Rahtawu adalah kawasan yang berada di ketinggian sekitar 1.630 mdpl, dengan panorama alam pegunungan yang elok dan udara segar. Bukan hanya itu, Rahtawu juga sangat kaya dengan pertapaan atau petilasan yang mengambil nama tokoh pewayangan, salah satunya adalah Pertapaan Begawan Eyang Sakri ini. Di desa itu juga ada mata air cukup besar, awal dari Kali Gelis.
Pandang samping pada cungkup Pertapaan Begawan Eyang Sakri Rahtawu. Di luar tembok sebelah kanan adalah jalan desa yang semeteran lebih rendah dari cungkup ini. Lokasi cungkup dicapai lewat jalan simpang berkelok menurun keluar ke kanan sekira 100 meter dari jalan utama Rahtawu. Jalan simpang itu berada 40 meter sebelum Balai Desa Rahtawu.

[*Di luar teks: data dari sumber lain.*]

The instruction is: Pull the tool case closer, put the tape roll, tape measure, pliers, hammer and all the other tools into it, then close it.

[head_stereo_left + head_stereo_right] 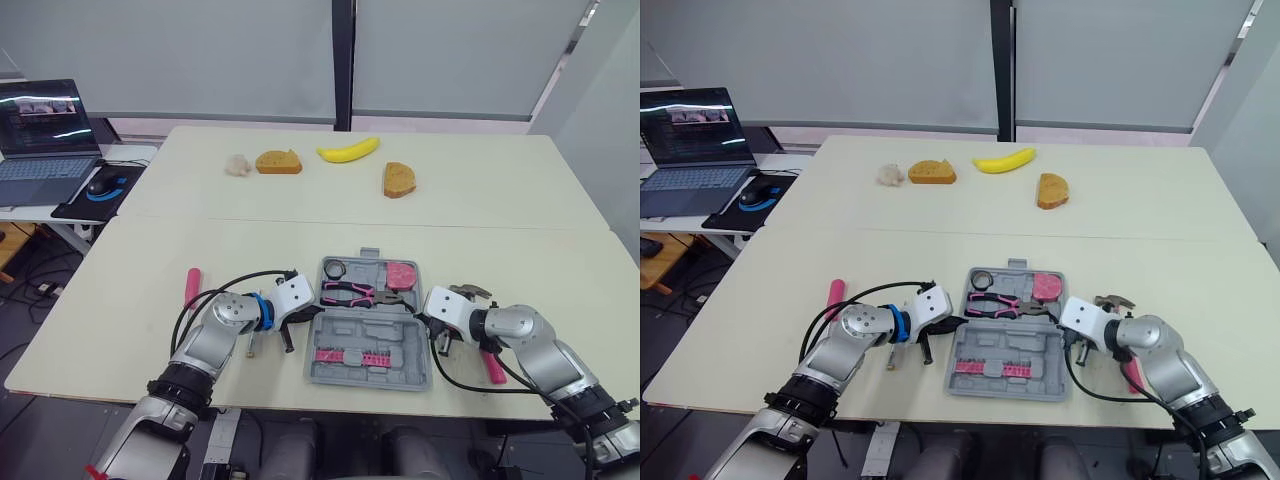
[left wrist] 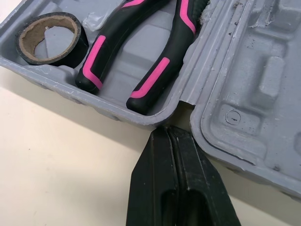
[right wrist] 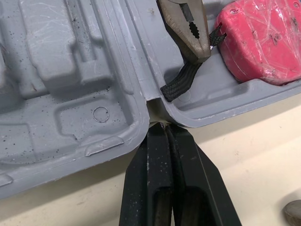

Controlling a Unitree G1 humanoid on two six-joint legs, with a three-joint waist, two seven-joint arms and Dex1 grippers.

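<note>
The grey tool case (image 1: pixel 314 366) lies open at the table's front middle. Its far half holds the black tape roll (image 2: pixel 49 37), the pink-handled pliers (image 2: pixel 141 52) and the pink tape measure (image 3: pixel 263 40). A pink bit strip (image 1: pixel 350 355) lies in the near half. My left gripper (image 2: pixel 168 132) is shut, with its tips at the case's left hinge notch. My right gripper (image 3: pixel 164 126) is shut at the right hinge notch. The hammer (image 1: pixel 470 292) lies on the table just right of my right wrist, partly hidden by the arm. A pink-handled tool (image 1: pixel 191 287) rests left of my left arm.
Two bread slices (image 1: pixel 278 162) (image 1: pixel 398 180), a banana (image 1: pixel 348 150) and a whitish lump (image 1: pixel 237 165) sit on the far table half. A laptop (image 1: pixel 45 140) and a mouse (image 1: pixel 100 184) are on a side table at the left. A small tool (image 1: pixel 250 346) lies under my left wrist.
</note>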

Masyarakat Rahtawu mempercayai bahwa Begawan Eyang Sakri adalah seorang tokoh Jawa kuno yang babat alas atau membuka permukiman pertama kali di wilayah itu dan hidup sebelum Pendawa Lima. Dalam kisah pewayangan, Begawan atau Betara Sakri adalah keturunan keluarga Sapta Arga yang menikah dengan Dewi Sati dari keturunan Arjuna Sasrabahu, dan kemudian menurunkan Pandawa dan Kurawa.
Kisah dalam pewayangan Jawa yang diadaptasi dari cerita Mahabharata dan Ramayana memang pernah sangat lekat dengan kehidupan orang Jawa, dan keberadaan Pertapaan Begawan Eyang Sakri di Rahtawu Kudus ini menjadi salah satu bukti pembumian kisah klasik itu dalam kehidupan keseharian masyarakat, khususnya di daerah Rahtawu dan Kudus pada umumnya.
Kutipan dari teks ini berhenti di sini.